- SUPPLIED INFORMATION -
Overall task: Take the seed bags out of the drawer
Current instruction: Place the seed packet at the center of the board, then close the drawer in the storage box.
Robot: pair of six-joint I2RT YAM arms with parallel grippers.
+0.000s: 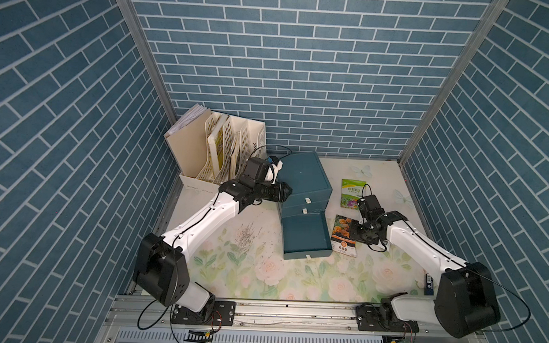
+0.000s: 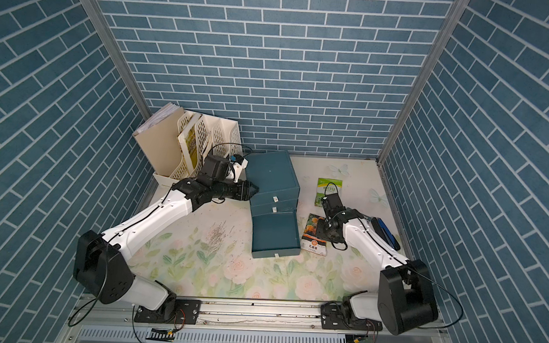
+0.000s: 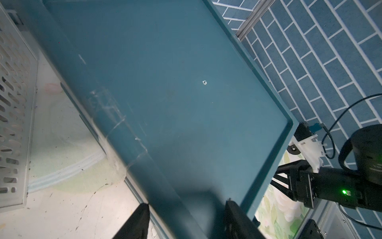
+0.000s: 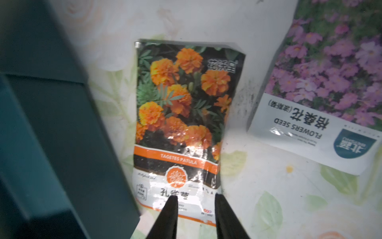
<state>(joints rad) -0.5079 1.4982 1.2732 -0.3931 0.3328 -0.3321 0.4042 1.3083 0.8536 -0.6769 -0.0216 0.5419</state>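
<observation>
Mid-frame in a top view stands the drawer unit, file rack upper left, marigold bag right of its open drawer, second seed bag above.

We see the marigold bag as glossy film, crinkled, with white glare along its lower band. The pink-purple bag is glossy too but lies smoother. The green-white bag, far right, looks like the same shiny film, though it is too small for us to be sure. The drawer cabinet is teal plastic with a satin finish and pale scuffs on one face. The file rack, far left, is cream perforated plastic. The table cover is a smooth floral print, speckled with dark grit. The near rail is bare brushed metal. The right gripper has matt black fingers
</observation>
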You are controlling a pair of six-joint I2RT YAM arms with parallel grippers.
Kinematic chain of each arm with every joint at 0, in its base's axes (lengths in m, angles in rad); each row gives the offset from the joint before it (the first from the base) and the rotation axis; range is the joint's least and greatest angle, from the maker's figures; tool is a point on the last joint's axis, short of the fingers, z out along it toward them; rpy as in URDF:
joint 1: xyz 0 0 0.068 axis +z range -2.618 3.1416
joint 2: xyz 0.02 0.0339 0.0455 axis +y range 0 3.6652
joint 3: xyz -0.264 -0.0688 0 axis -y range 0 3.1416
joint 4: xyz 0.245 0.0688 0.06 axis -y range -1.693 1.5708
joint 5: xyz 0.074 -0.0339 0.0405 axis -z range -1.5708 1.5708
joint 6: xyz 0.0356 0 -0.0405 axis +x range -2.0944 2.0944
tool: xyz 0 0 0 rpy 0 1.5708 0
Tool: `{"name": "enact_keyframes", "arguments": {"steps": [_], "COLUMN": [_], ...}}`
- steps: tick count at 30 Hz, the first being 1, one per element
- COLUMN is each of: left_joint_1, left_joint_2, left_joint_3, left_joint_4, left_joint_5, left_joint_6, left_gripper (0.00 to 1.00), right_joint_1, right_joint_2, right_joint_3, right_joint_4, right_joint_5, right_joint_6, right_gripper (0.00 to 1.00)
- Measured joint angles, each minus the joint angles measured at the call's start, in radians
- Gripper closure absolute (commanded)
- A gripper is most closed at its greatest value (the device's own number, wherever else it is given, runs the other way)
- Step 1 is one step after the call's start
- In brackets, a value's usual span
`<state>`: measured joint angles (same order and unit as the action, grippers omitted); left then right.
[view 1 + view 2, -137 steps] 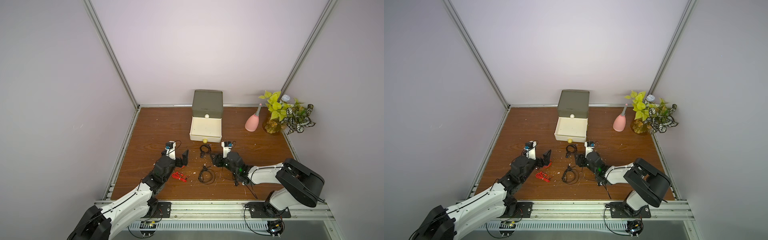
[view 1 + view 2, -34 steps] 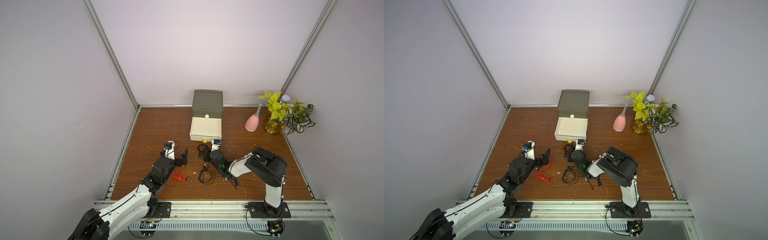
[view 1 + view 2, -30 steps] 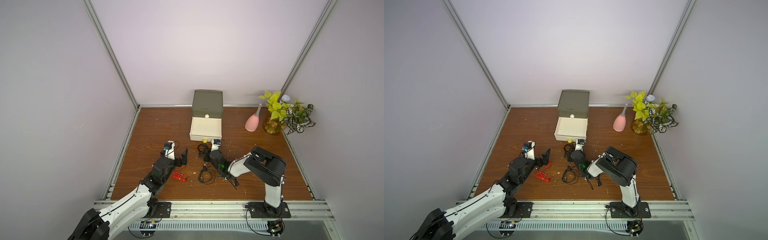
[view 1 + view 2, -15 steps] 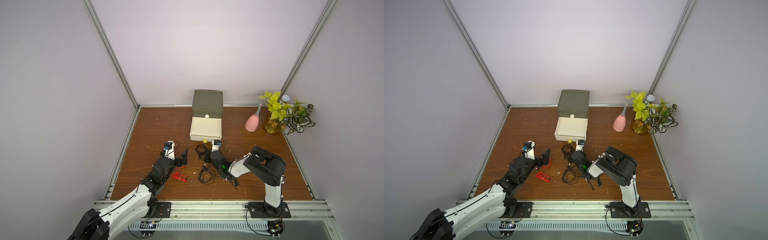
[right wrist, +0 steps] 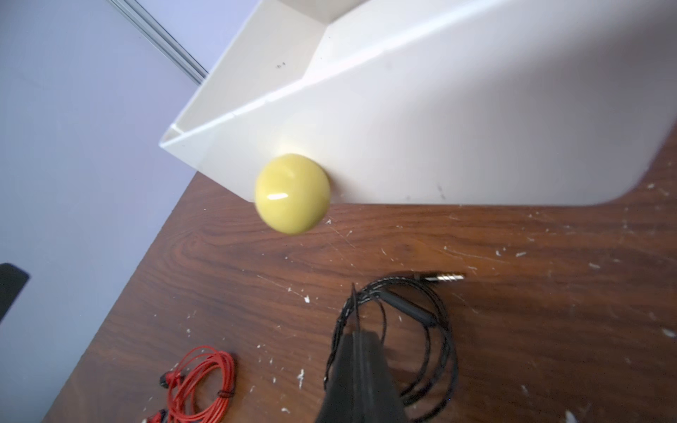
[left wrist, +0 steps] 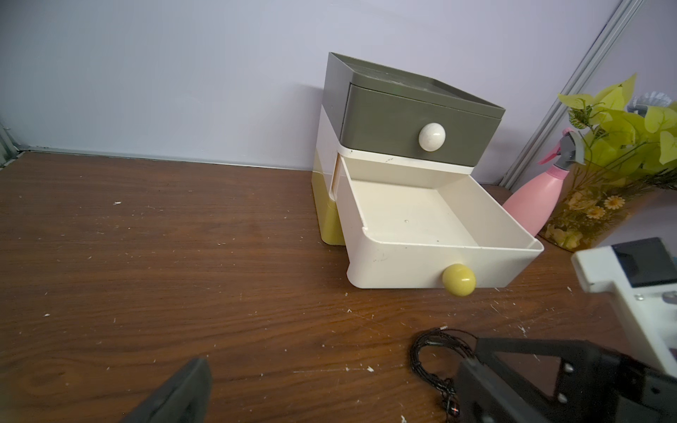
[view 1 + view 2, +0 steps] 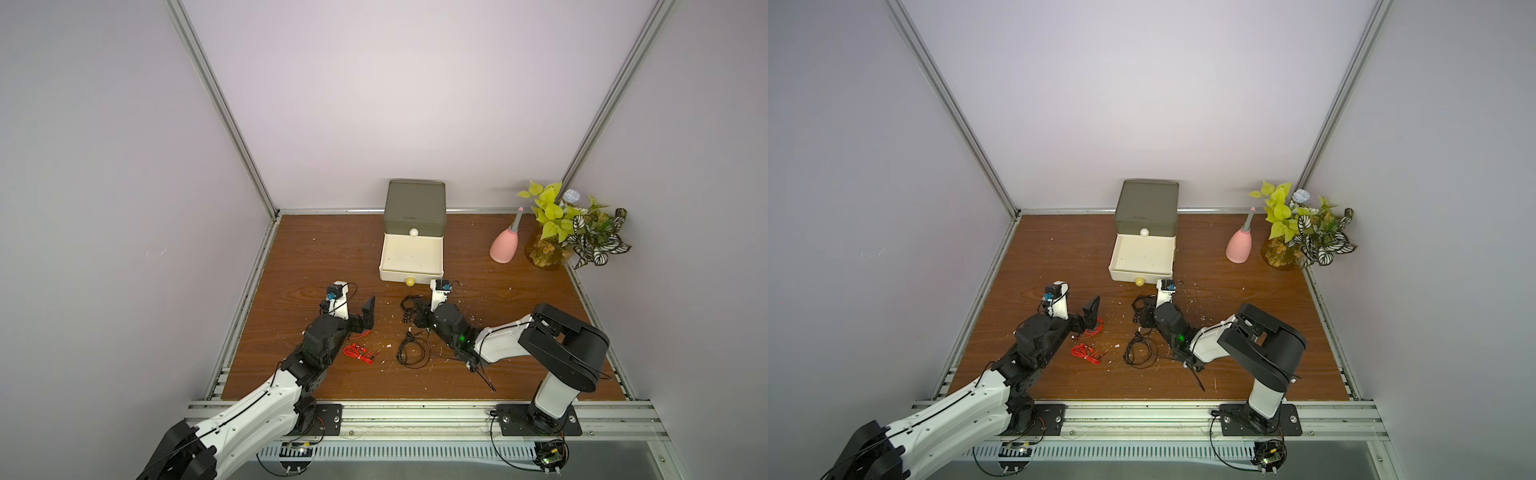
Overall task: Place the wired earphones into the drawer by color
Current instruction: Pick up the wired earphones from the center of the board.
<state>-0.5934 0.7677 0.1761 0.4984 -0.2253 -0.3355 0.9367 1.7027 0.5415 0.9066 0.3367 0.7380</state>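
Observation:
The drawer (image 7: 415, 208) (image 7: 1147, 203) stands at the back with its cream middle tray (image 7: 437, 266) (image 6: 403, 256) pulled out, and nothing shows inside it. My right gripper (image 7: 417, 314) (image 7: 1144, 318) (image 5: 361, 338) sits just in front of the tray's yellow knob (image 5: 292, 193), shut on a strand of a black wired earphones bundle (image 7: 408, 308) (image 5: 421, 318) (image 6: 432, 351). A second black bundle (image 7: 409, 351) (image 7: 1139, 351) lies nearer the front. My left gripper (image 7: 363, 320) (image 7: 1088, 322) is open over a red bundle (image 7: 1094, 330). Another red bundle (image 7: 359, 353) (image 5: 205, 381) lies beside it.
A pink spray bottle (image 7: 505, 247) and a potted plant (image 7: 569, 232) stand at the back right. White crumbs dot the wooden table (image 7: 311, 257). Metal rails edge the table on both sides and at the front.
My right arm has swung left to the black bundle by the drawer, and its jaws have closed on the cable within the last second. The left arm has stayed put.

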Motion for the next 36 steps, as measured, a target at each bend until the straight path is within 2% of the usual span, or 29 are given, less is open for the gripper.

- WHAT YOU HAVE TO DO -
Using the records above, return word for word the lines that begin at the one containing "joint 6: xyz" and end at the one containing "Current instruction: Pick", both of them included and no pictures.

- EXPECTED ANSWER -
joint 6: xyz 0.0356 0 -0.0405 axis +x range -2.0944 2.0944
tool: xyz 0 0 0 rpy 0 1.5708 0
Tool: `{"name": "enact_keyframes", "arguments": {"steps": [_], "COLUMN": [_], ...}}`
- steps: tick count at 30 Hz, the first being 1, one per element
- COLUMN is each of: left_joint_1, left_joint_2, left_joint_3, left_joint_4, left_joint_5, left_joint_6, left_gripper (0.00 to 1.00), right_joint_1, right_joint_2, right_joint_3, right_joint_4, right_joint_5, right_joint_6, right_gripper (0.00 to 1.00)
- Measured joint angles, each minus the joint angles measured at the call's start, in radians
- Gripper closure absolute (commanded)
- A gripper is most closed at its greatest value (the device's own number, wherever else it is given, runs the other way)
- Step 1 is one step after the call's start
- In brackets, a value's usual span
`<state>`: measured joint angles (same order and unit as the action, grippers omitted); left then right.
[view 1 + view 2, -137 steps] 
[view 1 + view 2, -34 steps] 
[view 1 + view 2, -30 steps] 
[view 1 + view 2, -15 steps] 
[right wrist, +0 steps] 
[left wrist, +0 steps] 
[view 1 + view 2, +0 steps] 
Overall task: Place the wired earphones into the drawer by color
Current instruction: Pick up the wired earphones from the center of the board.

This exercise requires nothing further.